Les freguesias considèrent la révision de la loi des finances locales comme une « priorité absolue ».

Les freguesias considèrent la révision de la loi des finances locales comme une "priorité absolue".

Lors du Congrès de l’Association Nationale des Freguesies (Anafre), qui se déroule à Portimão, dans le district de Faro, un document intitulé « Lignes Générales d’Action 2026/2030 » a été présenté. Il est débattu aujourd’hui par les élus locaux. L’association a affirmé que la révision de la LFL était une « priorité absolue », en assurant « une augmentation progressive, échelonnée et contraignante de la participation des freguesies aux impôts de l’État (IRS, IRC et TVA), de 2,5 % à 5 %, dans un horizon maximal de cinq ans ».

La proposition de l’Anafre prévoit une augmentation de 1 point de pourcentage de la participation des impôts par les freguesies dès 2027 et de 0,5 point par an jusqu’à atteindre 5 % dans les années suivantes.

Parmi les 17 propositions présentées, les freguesies souhaitent également revoir les critères de distribution du Fonds de Financement des Freguesies (FFF), en « valorisant la proximité, la superficie territoriale, le vieillissement de la population et les fonctions effectivement exercées ».

Sur le plan financier, elles souhaitent également « une plus grande prévisibilité » et un renforcement « effectif de l’autonomie budgétaire » des freguesies.

L’Anafre souhaite également que les transferts vers les freguesies de Lisbonne soient actualisés, avec une équivalence annuelle à la hausse du salaire minimum national dès le budget de l’État pour 2027.

Les freguesies souhaitent également, au prochain mandat, être exonérées du paiement de la TVA pour les activités « exercées dans le cadre du pouvoir d’autorité », l’application du taux réduit de TVA (6 %) pour l’acquisition de véhicules et de biens essentiels à leur activité, ainsi que la création de programmes spécifiques atténuant l’impact fiscal sur leurs budgets respectifs.

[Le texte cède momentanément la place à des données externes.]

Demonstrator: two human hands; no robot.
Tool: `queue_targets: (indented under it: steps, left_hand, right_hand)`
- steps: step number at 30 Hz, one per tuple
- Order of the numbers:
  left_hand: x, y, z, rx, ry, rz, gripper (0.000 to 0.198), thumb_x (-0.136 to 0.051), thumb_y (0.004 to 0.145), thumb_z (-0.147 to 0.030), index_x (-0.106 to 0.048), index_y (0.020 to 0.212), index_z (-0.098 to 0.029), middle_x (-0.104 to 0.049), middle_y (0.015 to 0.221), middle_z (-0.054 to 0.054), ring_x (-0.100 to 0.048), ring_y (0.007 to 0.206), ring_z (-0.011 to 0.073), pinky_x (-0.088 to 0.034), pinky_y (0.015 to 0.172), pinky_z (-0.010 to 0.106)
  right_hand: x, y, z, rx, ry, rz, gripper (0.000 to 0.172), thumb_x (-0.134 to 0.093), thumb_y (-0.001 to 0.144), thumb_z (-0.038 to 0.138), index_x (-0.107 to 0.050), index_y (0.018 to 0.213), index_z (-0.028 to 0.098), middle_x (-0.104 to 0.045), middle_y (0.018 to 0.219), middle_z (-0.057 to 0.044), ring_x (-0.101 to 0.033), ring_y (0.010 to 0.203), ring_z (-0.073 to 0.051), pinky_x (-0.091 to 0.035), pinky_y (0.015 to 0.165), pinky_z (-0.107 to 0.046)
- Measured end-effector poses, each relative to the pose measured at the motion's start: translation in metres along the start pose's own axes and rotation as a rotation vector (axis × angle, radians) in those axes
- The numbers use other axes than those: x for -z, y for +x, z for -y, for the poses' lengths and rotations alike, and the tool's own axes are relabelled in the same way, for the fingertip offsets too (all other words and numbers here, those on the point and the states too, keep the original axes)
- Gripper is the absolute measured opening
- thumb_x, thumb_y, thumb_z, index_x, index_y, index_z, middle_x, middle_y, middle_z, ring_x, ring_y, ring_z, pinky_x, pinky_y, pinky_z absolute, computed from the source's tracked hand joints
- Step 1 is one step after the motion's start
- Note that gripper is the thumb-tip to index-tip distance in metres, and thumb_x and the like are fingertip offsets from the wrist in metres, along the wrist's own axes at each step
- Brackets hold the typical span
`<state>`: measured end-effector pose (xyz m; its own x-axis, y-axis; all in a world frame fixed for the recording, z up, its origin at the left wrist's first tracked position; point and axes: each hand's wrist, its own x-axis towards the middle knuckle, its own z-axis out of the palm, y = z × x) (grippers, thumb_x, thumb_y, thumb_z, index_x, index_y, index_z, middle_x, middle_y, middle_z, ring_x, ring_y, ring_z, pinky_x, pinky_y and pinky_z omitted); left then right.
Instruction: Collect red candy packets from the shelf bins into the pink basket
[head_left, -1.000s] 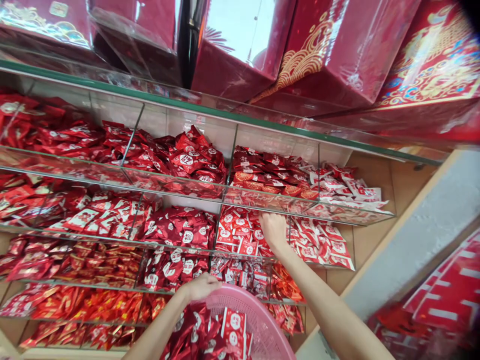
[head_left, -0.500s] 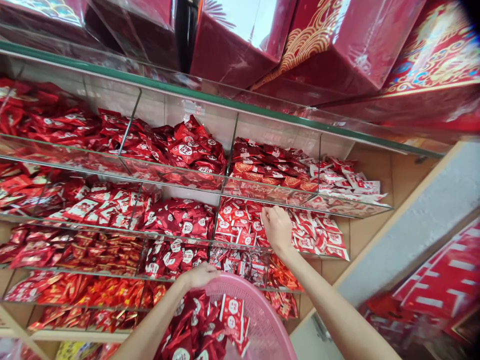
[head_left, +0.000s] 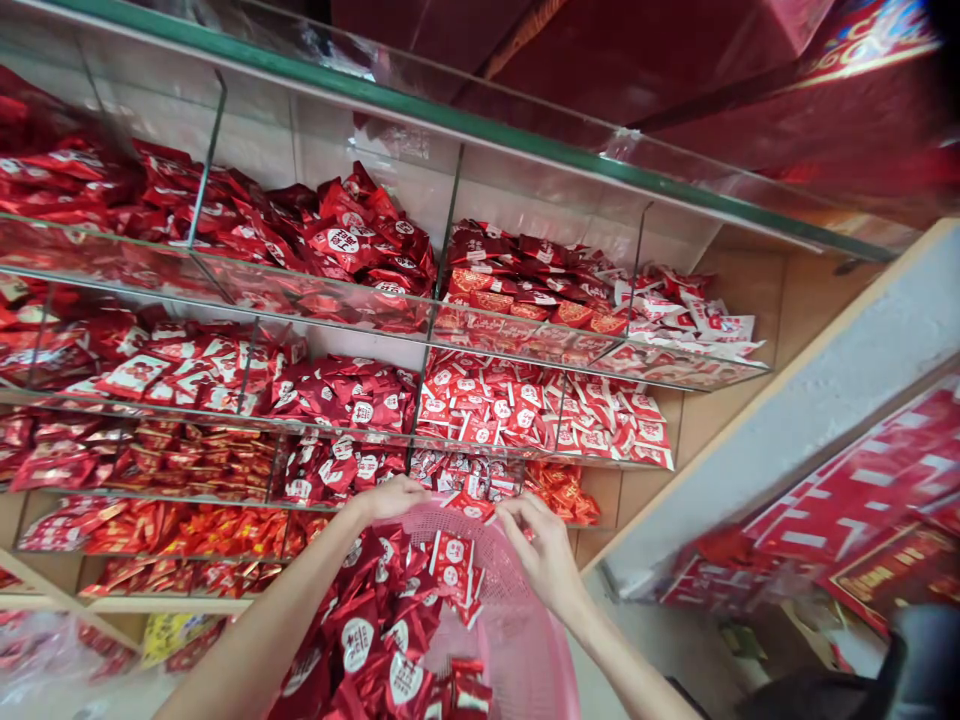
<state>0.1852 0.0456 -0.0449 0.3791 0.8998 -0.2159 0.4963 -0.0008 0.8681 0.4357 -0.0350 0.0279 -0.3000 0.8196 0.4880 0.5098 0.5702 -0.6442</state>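
Note:
A pink plastic basket (head_left: 529, 640) hangs below the shelves, partly filled with dark red packets (head_left: 360, 640) with white round labels and a few brighter red-and-white packets (head_left: 452, 565). My left hand (head_left: 394, 497) is closed on the basket's far rim. Over the right side of the rim, my right hand (head_left: 531, 535) pinches a small red-and-white candy packet (head_left: 471, 507) by its end. Just behind it, the shelf bin holds similar red-and-white packets (head_left: 484, 405).
Tiered glass-fronted shelves carry several compartments of red packets (head_left: 360, 235). A thick glass shelf edge (head_left: 450, 125) runs overhead, with large red boxes (head_left: 637, 90) above it. At right are a wall (head_left: 847, 345) and red printed goods (head_left: 862, 500).
My right hand has come down from the shelf bin to the basket's rim with a packet in its fingers. My left hand still holds the basket. The view has tilted downward.

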Motion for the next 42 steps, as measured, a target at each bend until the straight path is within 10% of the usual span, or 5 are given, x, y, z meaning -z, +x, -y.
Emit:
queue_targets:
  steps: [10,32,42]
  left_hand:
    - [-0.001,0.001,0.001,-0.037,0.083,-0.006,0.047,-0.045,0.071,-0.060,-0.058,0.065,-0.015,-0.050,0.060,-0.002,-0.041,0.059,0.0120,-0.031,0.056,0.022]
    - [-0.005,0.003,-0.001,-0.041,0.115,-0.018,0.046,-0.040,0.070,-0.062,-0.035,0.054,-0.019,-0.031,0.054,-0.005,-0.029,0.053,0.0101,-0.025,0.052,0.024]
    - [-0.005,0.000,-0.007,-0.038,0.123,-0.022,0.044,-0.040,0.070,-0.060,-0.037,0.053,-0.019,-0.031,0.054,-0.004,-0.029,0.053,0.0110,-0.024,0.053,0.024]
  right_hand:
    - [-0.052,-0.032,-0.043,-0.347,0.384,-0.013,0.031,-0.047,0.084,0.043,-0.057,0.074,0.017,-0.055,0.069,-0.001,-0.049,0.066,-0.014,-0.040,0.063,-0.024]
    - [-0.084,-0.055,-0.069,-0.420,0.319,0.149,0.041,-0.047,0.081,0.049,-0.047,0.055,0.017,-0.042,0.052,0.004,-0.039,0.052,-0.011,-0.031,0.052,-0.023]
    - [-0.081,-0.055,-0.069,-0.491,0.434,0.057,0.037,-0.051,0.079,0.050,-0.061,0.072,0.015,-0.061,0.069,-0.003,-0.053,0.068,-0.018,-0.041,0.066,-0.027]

En ce qui concerne les services offerts, ces communes proposent de renforcer le rôle des freguesies dans la prestation de services publics à travers les Espaces Citoyen, avec plus de soutien financier et technique ainsi que l’extension des services disponibles pour rentabiliser ces structures.

Elles souhaitent également recevoir 50 % des recettes générées par les services fournis dans les Espaces Citoyen, alors que le montant actuel est de 10 %.

À l’instar des municipalités, les freguesies veulent avoir le droit de priorité dans l’acquisition de biens immobiliers publics ou privés destinés à l’installation de services, d’équipements sociaux, culturels, administratifs ou à usage résidentiel public, et réclament la création d’un Programme National de Soutien aux Sièges des Freguesies, pour la construction, la requalification et la modernisation de ces installations.

Au cours des quatre prochaines années, l’Anafre continuera à défendre la création d’un Programme d’Intégration des Travailleurs Précaires des freguesies, à coordonner avec le budget de l’État, pour assurer la stabilité de l’emploi et « renforcer la capacité de réponse des services locaux ».

Elle souhaite également la révision du Système de Normalisation Comptable pour les Administrations Publiques (SNC-AP), pour qu’il soit adapté à la réalité des freguesies et « l’augmentation des limites de l’ajustement direct simplifié, suivant l’évolution des prix, assurant une plus grande agilité sans compromettre la transparence ».

Ils soutiennent également que les budgets de l’État prévoient des fonds pour des politiques de bien-être animal, afin de développer, en coordination avec les municipalités et les associations zoophiles, des plans pluriannuels pour créer ou soutenir des centres de collecte officiels.

Environ 1 300 délégués sont inscrits à la réunion plénière qui se tient jusqu’à dimanche, lors du Congrès où l’Association Nationale des Freguesies (Anafre) discutera des priorités de ce mandat et confirmera Francisco Branco de Brito (PSD) comme le nouveau président de la structure.

Le choix de Francisco Branco de Brito en tant que président résulte d’un accord pour une liste consensuelle entre le PSD, le PS et le PCP, les principaux partis ayant une représentation locale après les élections tenues en octobre 2025, à laquelle participent également des élus par des mouvements de citoyens indépendants.